When: Friday, May 30, 2014 from 6:00 PM to 10:00 PM

Cost: $35.00 per person/ $350 for a table of 10

Includes: 6 course meal and a drink

For more information or to RSVP, please contact Phet Guiney at (619) 515-2729 or email at pguiney@pd.sandiego.gov

ABOUT SDAYO (San Diego Asian Youth Organization):

Website: http://sdayoartgala.weebly.com/what-is-sdayo.html

The San Diego Asian Youth Organization (SDAYO), was founded by the San Diego Police Department in 1995. It is a non-profit organization located inside the San Diego Police Department’s Multi-cultural Community Relations Office next to Colina Del Sol Park.

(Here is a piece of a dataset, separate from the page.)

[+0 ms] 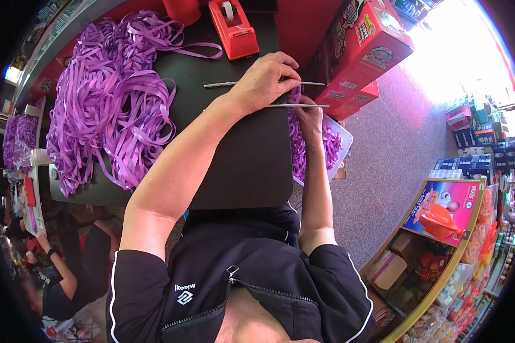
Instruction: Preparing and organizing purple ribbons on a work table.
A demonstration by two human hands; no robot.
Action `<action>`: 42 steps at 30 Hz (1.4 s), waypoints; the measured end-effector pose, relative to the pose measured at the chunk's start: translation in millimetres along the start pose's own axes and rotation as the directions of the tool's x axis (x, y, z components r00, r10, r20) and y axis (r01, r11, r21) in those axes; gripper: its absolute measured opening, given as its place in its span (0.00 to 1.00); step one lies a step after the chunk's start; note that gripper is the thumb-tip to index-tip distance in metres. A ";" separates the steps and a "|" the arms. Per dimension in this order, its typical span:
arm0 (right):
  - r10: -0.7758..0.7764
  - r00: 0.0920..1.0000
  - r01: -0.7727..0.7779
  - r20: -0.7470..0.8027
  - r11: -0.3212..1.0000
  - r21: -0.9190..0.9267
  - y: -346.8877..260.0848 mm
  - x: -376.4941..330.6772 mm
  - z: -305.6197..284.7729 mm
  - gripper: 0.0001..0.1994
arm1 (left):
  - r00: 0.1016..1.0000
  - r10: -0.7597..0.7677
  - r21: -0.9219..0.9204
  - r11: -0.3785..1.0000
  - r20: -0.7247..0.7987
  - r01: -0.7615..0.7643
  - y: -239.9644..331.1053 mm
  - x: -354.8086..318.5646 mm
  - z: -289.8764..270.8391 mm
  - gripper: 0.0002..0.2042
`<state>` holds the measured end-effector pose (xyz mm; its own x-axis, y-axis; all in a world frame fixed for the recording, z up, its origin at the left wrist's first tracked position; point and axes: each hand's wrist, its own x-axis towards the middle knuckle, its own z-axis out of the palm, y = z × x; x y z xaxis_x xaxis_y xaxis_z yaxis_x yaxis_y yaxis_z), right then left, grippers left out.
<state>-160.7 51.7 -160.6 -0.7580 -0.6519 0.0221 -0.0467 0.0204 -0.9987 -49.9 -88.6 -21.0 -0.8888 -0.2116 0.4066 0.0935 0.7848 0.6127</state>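
Observation:
My left hand (pixel 263 80) reaches across the black tabletop (pixel 234 166), its fingers closed on a strip of purple ribbon (pixel 294 95) at the right edge. Just below it my right hand (pixel 311 121) has its fingers closed round the lower part of that strip, partly hidden. Two thin silver rods lie crosswise here: the upper rod (pixel 218 85) passes behind my left hand, the lower rod (pixel 286 106) runs between my hands and sticks out past the edge. A big tangled heap of purple ribbon (pixel 109 108) covers the table's left side.
A pale bin (pixel 344 150) of short purple ribbon pieces (pixel 331 146) stands below the table's right edge. A red tape dispenser (pixel 233 34) sits at the back. Red boxes (pixel 360 46) are stacked back right. A display shelf (pixel 418 251) stands right; another person (pixel 66 280) is at left.

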 end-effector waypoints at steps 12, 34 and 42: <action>0.144 0.989 -0.136 0.014 0.957 -0.256 127.8 -56.8 -31.1 0.10 | 1.000 -0.005 -0.028 1.000 0.014 0.005 -2.2 0.9 4.2 0.08; 0.303 0.950 -0.311 0.071 0.905 0.289 161.7 -112.8 10.0 0.10 | 0.995 -0.091 0.017 0.996 0.027 0.090 -1.6 3.0 7.2 0.10; 0.558 0.827 -0.421 0.077 0.522 0.742 132.5 -88.3 -11.3 0.05 | 0.996 -0.084 0.044 0.996 0.029 0.083 -3.0 2.3 6.9 0.10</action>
<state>-107.3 120.6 -294.3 -0.6026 -0.5858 -0.5420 0.7774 -0.2771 -0.5648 -55.3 -87.4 -26.6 -0.9062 -0.2600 0.3336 -0.0004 0.7892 0.6141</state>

SDAYO brings together a diverse group of teenagers and provides them with the resources necessary to give back to their community. The members participate in cultural and civic activities as well as community service events all around San Diego. The youth also learn more about issues in their world through the many guest speakers and educational workshops offered through SDAYO. During summer, they are then rewarded for their hard work and dedication by being able to go on field trips to places like Disneyland, Six Flags, and Universal Studios (for free!). SDAYO not only teaches leadership and communication skills but also motivates teens to do things that benefit their future instead of turning to drugs and gangs.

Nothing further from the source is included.